» Requirement
Each line of the listing that includes "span" should be reported.
[[ Source data, beginning ]]
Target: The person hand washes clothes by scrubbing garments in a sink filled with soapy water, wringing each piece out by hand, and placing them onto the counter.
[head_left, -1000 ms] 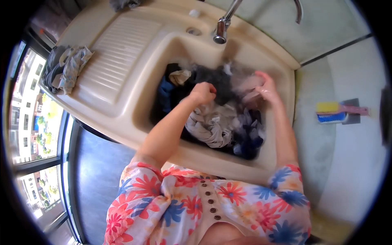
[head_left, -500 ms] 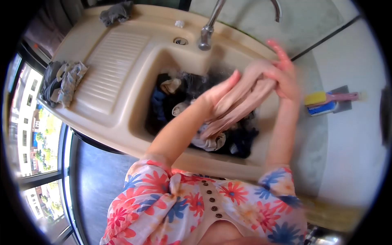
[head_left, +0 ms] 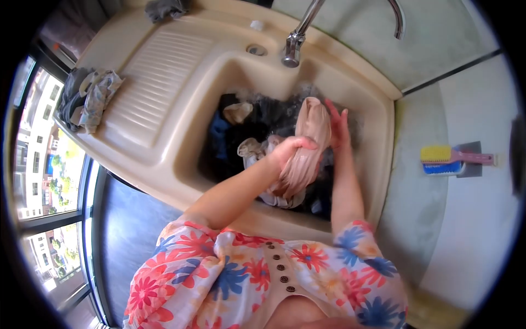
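A wet, pale pink piece of clothing (head_left: 310, 123), bunched lengthwise, is held up over the sink basin (head_left: 189, 159). My left hand (head_left: 293, 152) is closed around its lower middle, thumb across the front. Along the cloth's right side is my right hand (head_left: 338, 129), its fingers stretched upward and apart. Beneath both hands, dark clothes (head_left: 241, 134) lie soaking in bubbly water. A whitish garment (head_left: 285, 198) sits among them just under the pink cloth's lower end. A beige cloth (head_left: 238, 112) shows at the basin's left.
A chrome faucet (head_left: 293, 50) rises behind the basin. Left of it is a ribbed drainboard (head_left: 159, 82), with crumpled clothes (head_left: 90, 98) at its outer edge and a grey cloth (head_left: 164, 9) at the back. Brushes (head_left: 446, 159) hang on the right wall.
The pink clothing went from slanted and stretched between both hands to more upright and bunched. My right hand came down and left, its fingers now stretched beside the cloth. The view shifted slightly.
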Motion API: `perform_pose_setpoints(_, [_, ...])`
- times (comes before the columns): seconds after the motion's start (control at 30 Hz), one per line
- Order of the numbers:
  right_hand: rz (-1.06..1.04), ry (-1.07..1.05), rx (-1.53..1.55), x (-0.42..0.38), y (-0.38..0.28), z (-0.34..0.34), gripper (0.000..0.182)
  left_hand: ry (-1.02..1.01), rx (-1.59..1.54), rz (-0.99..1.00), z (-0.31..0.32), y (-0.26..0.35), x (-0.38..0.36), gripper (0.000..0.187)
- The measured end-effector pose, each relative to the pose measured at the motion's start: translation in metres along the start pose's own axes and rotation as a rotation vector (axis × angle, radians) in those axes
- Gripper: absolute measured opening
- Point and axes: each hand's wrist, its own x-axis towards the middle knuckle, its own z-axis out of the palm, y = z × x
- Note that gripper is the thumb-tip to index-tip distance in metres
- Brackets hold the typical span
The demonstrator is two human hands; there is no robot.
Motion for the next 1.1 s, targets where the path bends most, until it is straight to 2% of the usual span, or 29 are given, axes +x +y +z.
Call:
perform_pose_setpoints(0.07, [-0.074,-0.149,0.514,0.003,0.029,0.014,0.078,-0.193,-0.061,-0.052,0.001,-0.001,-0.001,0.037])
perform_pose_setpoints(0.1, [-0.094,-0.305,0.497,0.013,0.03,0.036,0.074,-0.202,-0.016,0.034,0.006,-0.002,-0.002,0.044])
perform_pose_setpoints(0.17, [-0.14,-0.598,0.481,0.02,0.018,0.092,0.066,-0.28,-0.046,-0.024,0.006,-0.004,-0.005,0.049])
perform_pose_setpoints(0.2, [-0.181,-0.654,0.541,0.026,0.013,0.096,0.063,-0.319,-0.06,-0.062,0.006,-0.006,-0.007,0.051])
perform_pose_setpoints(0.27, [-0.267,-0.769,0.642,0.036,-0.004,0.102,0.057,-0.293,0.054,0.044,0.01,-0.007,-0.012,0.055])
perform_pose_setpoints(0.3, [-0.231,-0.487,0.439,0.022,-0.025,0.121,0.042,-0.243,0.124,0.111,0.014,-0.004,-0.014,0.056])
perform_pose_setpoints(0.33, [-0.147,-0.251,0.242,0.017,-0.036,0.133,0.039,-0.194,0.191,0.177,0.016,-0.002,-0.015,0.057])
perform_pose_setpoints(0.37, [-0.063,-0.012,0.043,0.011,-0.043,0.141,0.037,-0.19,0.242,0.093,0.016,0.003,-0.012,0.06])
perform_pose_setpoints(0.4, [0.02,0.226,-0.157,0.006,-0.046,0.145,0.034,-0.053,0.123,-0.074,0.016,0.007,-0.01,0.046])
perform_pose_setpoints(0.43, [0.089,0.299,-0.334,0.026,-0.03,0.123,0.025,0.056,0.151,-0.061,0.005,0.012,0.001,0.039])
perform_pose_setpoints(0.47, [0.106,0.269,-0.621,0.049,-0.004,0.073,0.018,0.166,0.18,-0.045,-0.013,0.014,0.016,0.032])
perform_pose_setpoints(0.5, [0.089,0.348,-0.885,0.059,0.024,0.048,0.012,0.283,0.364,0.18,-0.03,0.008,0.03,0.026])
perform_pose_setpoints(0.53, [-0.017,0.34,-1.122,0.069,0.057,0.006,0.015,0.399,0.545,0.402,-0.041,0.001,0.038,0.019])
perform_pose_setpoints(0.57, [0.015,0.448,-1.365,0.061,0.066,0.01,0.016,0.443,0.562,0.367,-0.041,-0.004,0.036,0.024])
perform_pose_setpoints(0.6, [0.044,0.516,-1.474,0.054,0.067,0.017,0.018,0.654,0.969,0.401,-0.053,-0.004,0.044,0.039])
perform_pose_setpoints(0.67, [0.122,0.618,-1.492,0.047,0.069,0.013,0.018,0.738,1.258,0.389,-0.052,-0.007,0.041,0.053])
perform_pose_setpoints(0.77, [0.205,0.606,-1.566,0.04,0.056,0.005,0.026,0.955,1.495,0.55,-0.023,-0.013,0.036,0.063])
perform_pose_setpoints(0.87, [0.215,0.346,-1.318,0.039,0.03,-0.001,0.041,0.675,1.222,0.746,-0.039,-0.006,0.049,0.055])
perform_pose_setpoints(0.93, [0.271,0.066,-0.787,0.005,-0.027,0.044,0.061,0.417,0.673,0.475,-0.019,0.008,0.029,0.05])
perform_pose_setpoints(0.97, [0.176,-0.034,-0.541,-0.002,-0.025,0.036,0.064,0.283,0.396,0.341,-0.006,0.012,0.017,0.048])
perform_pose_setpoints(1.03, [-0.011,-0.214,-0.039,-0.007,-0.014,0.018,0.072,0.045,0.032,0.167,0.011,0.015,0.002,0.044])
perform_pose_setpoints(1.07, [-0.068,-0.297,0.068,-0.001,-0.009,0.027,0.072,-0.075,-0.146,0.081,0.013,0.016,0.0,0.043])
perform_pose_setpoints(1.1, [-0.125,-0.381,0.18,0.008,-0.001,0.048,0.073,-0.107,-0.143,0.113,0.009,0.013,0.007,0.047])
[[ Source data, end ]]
» The answer
- Brackets hold the typical span
Motion for the next 1.1 s, targets where the path bends most, until it is straight to 2% of the usual span, or 29 are given, axes +x +y +z.

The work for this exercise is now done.